Gonflée par ce vent nouveau, elle rebranche alors son Casio et reprend ses tournées urbaines, avant même de s’enfermer dans de petites salles de concert. Son aura se propage encore, et se retrouve dans les compilations de John Maus qui la cite de bon cœur en influence, ou encore à l‘intérieur des « Songs in the Key of Z » de Irwin Chusid, un homme connu pour être l’un des pivots de l’outsider-music, ce genre où les artistes sont boudés ou snobés, comme The Shaggs par exemple. Ça vous rappelle quelque chose ?
Tout ça, jusqu’à ce qu’un label de Glasgow, Night School Records, la réhabilite en bonne et due forme. En rééditant « The Space Lady's Greatest Hits » en 2013, The Space Lady connaît une seconde jeunesse et prend définitivement son envol.

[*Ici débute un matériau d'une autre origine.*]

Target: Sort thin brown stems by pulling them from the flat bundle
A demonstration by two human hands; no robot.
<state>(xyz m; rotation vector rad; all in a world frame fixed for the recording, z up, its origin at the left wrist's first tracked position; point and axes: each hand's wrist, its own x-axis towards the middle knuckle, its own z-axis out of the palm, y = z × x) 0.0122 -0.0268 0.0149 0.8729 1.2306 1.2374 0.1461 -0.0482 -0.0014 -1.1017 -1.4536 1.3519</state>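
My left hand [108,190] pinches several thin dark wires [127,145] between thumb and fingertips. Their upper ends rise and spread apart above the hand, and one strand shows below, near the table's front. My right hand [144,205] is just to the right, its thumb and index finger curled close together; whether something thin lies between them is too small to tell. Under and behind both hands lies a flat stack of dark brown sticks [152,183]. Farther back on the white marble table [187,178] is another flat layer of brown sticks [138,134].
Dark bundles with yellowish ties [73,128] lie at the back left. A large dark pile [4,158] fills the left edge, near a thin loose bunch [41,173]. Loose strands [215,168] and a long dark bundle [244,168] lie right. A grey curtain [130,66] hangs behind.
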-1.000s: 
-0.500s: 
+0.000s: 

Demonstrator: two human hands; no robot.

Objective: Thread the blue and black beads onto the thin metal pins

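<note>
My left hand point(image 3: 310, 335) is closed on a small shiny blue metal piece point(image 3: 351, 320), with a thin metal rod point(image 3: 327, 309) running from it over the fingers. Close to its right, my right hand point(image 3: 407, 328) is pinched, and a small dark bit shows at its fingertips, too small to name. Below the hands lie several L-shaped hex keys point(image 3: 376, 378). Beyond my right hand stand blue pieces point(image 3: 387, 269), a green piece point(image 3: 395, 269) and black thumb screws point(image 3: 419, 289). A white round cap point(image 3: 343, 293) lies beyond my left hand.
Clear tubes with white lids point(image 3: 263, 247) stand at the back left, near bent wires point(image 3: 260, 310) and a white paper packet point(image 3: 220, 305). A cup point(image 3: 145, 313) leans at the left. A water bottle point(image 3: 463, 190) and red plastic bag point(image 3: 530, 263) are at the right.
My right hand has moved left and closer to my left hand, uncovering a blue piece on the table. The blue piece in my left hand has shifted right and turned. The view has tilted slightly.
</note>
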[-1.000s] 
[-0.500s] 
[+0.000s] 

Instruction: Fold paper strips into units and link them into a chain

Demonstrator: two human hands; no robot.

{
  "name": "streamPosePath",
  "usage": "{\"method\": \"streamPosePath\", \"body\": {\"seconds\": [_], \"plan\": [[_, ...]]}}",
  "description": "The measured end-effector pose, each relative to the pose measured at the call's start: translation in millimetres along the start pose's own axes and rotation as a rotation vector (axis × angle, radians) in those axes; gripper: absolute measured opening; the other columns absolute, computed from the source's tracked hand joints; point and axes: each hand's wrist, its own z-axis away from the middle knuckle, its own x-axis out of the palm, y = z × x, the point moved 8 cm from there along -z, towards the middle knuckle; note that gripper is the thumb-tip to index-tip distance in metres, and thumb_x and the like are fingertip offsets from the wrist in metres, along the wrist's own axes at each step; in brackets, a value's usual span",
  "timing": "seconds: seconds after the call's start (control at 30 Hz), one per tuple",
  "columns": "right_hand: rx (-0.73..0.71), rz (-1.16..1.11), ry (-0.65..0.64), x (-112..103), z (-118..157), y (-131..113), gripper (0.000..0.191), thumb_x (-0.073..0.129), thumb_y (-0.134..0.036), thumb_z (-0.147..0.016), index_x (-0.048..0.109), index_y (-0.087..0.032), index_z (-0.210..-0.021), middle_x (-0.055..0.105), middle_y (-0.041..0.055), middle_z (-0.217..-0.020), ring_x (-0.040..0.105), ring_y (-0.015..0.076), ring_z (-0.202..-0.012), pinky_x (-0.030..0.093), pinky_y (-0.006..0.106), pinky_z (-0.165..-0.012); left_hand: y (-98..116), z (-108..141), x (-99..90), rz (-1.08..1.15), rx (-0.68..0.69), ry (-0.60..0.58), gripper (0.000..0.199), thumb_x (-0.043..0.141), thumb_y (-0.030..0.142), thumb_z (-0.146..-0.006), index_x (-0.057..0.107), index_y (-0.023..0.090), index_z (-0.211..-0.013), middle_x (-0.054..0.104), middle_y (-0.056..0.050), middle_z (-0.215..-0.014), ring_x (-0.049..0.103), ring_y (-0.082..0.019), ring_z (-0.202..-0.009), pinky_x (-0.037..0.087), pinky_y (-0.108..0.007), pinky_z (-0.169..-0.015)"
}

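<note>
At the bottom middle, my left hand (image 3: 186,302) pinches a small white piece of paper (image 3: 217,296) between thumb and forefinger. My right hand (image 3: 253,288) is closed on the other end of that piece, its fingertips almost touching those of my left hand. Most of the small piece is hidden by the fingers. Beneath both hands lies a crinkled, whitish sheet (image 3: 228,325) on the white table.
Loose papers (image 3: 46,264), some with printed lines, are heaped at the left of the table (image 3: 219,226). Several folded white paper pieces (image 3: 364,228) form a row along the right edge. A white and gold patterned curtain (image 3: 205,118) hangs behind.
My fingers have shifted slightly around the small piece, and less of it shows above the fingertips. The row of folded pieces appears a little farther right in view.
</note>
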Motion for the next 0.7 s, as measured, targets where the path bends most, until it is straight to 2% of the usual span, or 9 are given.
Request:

Depuis, elle prêche sa synthpop lunaire aux quatre coins du globe, à tous les fidèles qui veulent bien l’entendre. De là, la Dame Céleste va (enfin) se mettre à enregistrer de « vrais » albums. « The Space Lady And Burnt Ones » via Castle Face en 2015, puis un autre, en 2018, « On The Street Of Dream », piloté par les défricheurs affûtés de Bongo Joe Records — main dans la main avec leurs amis de Mississippi Records.
Aujourd’hui, comme on peut le voir sur ses réseaux, cette compositrice-auteur-interprète a trouvé son rythme de croisière et continue de donner des concerts. Pendant ce mois de juillet 2022, elle sera même en Europe pour une batterie de shows. Une carrière en dents de scie, digne des pérégrinations des antihéros beats ou hippies, et qui confirme que l’adage « mieux vaut tard que jamais » n’est pas qu’une expression.